Es gibt sicherlich genug Gründe, die Buchmesse zu besuchen. Das diesjährige Gastland Türkei macht einen Besuch jedoch besonders lohnend. Die Türkei hat eine außerordentlich spannende und qualitätvolle Literaturszene und verfügt über einen Buchmarkt, der sich sehr positiv entwickelt.

Bei meinem heutigen Rundgang über die Messe konnte ich mir darüber einen guten Eindruck verschaffen. Auch unter dem Gesichtspunkt des Kulturaustauschs begrüße ich den diesjährigen Schwerpunkt der Buchmesse sehr. Spätestens seitdem Orhan Pamuk im Jahr 2006 den Literatur-Nobelpreis erhalten hat, ist türkische Literatur auch in Deutschland ein Begriff. Ich hoffe, dass es viele Übersetzungen geben wird, die uns mit der Türkei als faszinierendem Mittler zwischen Orient und Okzident weiter vertraut machen.
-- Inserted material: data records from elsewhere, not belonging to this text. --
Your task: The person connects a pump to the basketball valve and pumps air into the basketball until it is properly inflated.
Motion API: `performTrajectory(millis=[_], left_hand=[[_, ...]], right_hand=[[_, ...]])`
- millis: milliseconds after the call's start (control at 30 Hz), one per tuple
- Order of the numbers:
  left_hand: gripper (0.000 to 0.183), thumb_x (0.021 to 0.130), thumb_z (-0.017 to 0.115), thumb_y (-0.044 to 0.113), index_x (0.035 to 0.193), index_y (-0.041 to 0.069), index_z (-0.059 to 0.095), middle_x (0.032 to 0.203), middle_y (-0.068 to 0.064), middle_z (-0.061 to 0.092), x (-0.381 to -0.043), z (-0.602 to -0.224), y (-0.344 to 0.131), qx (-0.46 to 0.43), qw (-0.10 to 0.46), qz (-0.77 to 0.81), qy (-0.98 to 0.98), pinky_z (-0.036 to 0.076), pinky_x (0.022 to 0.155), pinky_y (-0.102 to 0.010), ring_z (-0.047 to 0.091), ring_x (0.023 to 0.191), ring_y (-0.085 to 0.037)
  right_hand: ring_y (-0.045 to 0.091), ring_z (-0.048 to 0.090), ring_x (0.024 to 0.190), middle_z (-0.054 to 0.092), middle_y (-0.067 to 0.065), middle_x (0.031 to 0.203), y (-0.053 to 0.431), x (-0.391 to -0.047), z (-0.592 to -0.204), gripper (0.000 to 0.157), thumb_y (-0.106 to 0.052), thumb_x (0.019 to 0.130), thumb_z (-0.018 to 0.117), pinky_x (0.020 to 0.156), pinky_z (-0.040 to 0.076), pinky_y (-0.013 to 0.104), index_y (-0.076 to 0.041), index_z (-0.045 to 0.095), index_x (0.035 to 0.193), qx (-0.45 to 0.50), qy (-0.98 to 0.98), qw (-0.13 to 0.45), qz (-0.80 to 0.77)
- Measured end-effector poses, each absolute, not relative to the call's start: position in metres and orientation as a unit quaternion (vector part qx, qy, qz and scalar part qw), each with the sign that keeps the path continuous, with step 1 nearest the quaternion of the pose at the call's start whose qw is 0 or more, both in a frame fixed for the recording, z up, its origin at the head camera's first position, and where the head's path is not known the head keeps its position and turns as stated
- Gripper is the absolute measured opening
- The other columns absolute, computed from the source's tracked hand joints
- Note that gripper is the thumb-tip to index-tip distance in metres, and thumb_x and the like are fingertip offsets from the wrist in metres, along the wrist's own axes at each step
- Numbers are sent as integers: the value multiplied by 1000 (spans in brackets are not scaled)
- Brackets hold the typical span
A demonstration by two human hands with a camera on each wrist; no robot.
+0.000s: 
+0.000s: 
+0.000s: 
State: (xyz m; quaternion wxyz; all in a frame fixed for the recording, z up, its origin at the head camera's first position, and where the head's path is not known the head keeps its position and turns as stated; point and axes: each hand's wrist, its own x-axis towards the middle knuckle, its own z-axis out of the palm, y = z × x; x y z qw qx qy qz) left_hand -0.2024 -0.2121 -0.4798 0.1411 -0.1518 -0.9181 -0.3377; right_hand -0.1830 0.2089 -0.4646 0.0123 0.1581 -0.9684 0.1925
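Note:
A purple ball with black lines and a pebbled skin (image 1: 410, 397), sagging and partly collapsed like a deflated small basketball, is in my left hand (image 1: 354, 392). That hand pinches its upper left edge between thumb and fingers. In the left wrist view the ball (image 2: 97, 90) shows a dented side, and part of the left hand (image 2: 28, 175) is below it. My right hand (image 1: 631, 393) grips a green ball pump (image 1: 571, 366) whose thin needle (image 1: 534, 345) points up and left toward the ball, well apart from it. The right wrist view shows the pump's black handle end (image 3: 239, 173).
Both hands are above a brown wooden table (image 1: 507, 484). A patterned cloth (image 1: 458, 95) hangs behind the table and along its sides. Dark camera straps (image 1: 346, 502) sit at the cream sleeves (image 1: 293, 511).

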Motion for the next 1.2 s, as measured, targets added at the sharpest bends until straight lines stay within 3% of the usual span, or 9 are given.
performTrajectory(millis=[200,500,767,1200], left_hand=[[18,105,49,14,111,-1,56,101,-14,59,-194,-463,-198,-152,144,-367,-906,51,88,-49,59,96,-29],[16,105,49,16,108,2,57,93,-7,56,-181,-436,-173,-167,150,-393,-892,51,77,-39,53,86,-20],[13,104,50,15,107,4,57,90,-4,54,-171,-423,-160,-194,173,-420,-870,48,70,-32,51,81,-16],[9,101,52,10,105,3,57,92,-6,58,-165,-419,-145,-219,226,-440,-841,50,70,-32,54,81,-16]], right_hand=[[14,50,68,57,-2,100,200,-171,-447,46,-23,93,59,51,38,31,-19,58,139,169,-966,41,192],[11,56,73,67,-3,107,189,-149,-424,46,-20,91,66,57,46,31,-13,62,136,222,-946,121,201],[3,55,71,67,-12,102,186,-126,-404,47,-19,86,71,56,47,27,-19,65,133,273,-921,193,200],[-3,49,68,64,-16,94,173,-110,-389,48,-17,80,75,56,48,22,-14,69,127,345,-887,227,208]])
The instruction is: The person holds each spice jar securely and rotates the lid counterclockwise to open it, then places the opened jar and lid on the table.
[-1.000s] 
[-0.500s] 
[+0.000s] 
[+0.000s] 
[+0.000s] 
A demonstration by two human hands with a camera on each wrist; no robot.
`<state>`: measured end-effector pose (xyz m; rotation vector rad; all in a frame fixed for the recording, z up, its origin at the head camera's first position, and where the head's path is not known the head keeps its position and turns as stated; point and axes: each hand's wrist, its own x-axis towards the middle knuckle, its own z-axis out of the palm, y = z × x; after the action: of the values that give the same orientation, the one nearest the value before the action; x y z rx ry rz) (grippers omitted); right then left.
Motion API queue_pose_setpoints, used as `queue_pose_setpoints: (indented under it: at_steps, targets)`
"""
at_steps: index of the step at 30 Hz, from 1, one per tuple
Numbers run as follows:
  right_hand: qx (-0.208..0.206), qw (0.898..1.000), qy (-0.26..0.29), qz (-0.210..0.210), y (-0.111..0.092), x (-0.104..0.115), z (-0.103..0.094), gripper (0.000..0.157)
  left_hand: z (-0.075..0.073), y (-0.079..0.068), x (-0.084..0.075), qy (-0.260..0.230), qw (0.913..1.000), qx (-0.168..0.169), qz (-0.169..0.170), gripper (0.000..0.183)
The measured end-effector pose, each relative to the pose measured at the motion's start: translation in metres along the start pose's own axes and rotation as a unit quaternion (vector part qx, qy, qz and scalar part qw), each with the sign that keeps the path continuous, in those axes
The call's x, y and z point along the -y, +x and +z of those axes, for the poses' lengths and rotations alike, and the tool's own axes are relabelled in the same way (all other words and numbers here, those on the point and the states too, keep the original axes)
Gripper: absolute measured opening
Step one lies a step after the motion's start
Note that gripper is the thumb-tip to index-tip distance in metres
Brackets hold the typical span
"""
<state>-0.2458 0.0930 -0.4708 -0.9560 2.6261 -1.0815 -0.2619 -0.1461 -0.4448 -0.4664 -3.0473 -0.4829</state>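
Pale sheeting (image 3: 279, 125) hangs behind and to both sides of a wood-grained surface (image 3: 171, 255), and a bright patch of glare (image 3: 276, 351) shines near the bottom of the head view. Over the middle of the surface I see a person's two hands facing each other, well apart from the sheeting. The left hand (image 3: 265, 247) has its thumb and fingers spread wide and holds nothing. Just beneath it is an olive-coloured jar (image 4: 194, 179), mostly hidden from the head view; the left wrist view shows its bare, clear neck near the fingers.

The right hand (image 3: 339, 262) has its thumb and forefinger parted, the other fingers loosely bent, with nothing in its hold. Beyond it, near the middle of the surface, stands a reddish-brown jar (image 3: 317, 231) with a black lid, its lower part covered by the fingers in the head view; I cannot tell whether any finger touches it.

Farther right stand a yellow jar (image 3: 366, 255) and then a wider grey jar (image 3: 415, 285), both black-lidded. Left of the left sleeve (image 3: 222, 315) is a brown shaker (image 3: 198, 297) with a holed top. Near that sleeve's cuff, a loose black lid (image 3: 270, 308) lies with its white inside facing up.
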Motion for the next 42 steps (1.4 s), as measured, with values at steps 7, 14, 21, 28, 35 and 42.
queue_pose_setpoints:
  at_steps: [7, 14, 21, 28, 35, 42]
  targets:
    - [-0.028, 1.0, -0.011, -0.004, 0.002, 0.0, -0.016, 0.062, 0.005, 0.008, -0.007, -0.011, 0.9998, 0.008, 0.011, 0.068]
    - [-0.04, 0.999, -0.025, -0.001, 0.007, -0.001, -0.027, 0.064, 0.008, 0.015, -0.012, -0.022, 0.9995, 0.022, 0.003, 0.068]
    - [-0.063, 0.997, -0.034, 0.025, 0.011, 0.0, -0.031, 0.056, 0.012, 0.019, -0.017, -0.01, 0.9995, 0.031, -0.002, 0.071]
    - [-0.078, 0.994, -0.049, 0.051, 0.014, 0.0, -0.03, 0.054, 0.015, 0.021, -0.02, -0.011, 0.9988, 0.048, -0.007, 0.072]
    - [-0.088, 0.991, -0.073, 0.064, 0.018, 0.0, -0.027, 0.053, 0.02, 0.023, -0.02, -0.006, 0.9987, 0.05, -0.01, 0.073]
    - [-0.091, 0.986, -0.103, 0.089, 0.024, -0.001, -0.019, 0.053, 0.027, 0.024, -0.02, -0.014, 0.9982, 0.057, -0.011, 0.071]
Auch die türkische Musikszene ist im Aufbruch und gibt starke Impulse gerade auch in die deutsche Popkultur. Davon konnte ich mich auf der Musikmesse Popkomm in Berlin überzeugen, die ich vor zehn Tagen eröffnet habe und bei der die Türkei ebenfalls das Gastland war. Und selbstverständlich ist die Türkei eine große Fußballnation!

Sie hat dies bei der Europameisterschaft im Sommer erneut unter Beweis gestellt und wird es auch heute Nachmittag demonstrieren. Ich heiße alle Gäste aus der Türkei herzlich willkommen!

Angesichts der gesellschaftlichen und politischen Dynamik in unseren beiden Staaten ist klar: Wir müssen den kulturellen Austausch pflegen und erweitern, wir müssen mehr voneinander wissen. Ich denke dabei auch an die Millionen türkischstämmiger Mitbürger. Deutschland verdankt ihnen viel, das hat die Bundeskanzlerin bei der Veranstaltung "Deutschland sagt Danke!" am 1. Oktober deutlich zum Ausdruck gebracht.

Die Populärkultur spielt eine wichtige Rolle im Kulturaustausch. Der Fußball ist im besten Sinne populäre Kultur. Er spricht alle Sprachen und schreibt wunderbare Geschichten.

Er produziert unendlich viel Erzählstoff und bestimmt so die Lebenswelt der Menschen mit am Arbeitsplatz, in den Schulen, auf den Straßen und in den Cafés. Und natürlich bleiben die Erinnerungen an einzigartige Momente und unvergessliche Spiele.

Eines dieser Spiele haben wir im Halbfinale der EM erlebt. Nicht nur die Sprache des Fußballs liefert Metaphern, auch das Spiel selbst ist voller wunderbarer Bilder: für das Zusammenspiel zwischen Mannschaft und Individuum, für Erfolg und Niederlage, für Toleranz und Fairness kurz: für das Leben selbst.

Meine Damen und Herren,

Ich bin sicher, wir können uns auf spannende und überraschende Begegnungen mit der Kultur des Gastlandes Türkei freuen.